* [Work order]:
Among the lines below, keep only those from the one containing "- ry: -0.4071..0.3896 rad" through the one containing "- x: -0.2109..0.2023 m", and reproduce them exactly.

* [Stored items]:
━━━━━━━━━━━━━━━━━━━━━━━━━━━━━━

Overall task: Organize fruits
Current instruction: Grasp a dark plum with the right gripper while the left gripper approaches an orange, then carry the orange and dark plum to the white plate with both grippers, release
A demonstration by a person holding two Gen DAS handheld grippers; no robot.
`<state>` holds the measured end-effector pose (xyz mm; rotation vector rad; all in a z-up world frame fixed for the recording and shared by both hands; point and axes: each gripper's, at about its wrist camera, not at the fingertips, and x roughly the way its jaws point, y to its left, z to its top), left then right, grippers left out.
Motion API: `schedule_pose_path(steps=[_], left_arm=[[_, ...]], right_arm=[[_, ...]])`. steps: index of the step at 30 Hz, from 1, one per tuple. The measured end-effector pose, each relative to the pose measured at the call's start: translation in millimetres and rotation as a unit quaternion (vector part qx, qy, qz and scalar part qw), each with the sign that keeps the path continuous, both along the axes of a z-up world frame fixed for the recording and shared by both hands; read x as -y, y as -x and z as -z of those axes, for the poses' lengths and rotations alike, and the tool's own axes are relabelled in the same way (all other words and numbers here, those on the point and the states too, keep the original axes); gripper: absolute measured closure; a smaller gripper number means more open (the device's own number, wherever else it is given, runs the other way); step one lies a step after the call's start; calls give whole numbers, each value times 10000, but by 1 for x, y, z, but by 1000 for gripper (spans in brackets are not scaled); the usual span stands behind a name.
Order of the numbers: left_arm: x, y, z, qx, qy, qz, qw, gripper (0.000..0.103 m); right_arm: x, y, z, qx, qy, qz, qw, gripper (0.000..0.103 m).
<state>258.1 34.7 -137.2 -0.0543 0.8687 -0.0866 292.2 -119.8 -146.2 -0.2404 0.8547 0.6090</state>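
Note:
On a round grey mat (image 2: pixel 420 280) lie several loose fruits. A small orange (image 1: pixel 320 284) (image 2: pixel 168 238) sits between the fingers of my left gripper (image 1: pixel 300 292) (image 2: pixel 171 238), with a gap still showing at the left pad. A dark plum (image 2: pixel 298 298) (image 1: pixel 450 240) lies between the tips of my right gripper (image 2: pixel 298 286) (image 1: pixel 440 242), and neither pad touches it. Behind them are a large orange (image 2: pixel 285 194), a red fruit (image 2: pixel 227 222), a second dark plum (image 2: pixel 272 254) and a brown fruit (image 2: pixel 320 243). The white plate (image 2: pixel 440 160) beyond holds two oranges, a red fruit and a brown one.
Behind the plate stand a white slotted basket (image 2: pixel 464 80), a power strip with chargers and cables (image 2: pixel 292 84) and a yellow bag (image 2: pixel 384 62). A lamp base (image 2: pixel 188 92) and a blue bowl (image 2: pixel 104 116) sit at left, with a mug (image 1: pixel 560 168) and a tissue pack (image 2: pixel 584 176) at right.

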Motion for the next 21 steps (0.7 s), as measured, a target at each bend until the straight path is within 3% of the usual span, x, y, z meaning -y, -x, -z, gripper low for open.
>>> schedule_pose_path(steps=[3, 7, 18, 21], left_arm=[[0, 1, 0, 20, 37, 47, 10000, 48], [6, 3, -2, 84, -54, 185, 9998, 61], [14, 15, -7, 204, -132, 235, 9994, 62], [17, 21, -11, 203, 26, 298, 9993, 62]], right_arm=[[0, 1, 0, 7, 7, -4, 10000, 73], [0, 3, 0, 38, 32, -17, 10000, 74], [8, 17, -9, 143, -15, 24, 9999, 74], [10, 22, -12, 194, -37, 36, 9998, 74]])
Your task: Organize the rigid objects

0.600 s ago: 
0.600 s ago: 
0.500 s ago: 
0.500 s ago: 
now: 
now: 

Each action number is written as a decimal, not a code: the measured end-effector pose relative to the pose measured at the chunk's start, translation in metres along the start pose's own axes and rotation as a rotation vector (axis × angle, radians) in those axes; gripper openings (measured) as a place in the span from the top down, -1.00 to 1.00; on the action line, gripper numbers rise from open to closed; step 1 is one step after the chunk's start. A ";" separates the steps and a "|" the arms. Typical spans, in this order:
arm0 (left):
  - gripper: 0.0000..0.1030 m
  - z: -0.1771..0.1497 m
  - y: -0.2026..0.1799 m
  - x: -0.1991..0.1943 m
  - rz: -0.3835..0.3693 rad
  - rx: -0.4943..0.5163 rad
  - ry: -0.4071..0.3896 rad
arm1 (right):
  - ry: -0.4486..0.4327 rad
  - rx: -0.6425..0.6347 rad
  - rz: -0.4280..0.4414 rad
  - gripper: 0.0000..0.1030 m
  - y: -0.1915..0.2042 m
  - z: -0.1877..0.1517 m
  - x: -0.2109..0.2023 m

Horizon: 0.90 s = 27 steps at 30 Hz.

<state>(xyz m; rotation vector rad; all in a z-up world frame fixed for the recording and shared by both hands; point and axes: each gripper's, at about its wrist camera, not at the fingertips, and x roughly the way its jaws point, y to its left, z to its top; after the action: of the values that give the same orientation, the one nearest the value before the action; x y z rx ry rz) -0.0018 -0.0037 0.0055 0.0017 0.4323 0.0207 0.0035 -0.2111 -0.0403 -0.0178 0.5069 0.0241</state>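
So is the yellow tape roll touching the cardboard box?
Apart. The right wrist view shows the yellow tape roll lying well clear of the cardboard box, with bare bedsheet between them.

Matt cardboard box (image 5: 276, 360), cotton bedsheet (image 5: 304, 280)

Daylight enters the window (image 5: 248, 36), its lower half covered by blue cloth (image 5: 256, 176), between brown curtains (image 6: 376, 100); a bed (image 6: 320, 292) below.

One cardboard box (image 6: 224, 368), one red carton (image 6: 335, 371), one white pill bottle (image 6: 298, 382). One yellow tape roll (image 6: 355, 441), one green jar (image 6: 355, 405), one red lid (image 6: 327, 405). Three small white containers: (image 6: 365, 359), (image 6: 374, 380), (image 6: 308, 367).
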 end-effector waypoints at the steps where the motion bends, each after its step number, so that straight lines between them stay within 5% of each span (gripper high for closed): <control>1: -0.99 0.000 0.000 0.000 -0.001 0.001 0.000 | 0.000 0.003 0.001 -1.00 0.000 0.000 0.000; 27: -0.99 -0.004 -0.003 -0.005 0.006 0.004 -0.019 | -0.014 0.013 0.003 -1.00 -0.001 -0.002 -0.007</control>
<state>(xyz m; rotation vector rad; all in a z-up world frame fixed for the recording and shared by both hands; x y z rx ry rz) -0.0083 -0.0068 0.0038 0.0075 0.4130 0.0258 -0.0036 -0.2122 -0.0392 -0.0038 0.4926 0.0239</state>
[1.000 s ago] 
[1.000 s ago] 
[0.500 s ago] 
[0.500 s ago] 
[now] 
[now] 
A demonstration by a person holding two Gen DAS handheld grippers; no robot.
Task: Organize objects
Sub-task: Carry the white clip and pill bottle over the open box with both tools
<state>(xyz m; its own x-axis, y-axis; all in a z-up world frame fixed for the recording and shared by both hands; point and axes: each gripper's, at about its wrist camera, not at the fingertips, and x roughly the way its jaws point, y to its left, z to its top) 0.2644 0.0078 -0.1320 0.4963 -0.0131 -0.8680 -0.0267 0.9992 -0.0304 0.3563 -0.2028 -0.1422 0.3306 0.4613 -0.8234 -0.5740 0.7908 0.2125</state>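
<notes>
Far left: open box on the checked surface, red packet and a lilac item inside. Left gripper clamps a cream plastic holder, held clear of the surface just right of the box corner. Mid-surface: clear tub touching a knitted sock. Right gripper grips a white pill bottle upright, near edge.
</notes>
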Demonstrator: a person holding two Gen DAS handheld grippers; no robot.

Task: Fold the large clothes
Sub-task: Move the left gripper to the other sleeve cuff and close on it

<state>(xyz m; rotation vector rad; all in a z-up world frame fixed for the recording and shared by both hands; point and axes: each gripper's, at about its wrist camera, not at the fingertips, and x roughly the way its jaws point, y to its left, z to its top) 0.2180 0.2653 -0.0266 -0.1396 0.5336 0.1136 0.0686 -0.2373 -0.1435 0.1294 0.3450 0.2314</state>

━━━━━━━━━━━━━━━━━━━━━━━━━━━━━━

* [Answer area]:
  - ry: -0.4071..0.3896 rad
arm1 (right):
  - ry: -0.4486..0.4327 rad
  - rx: -0.6425..0.6347 rad
  - rz: -0.4280..0.4414 rad
  - gripper: 0.0000..0.1030 m
  - y: -0.1915..0.2042 m
  - z: -0.1877..0.1517 m
  - x: -0.2109..0.2023 m

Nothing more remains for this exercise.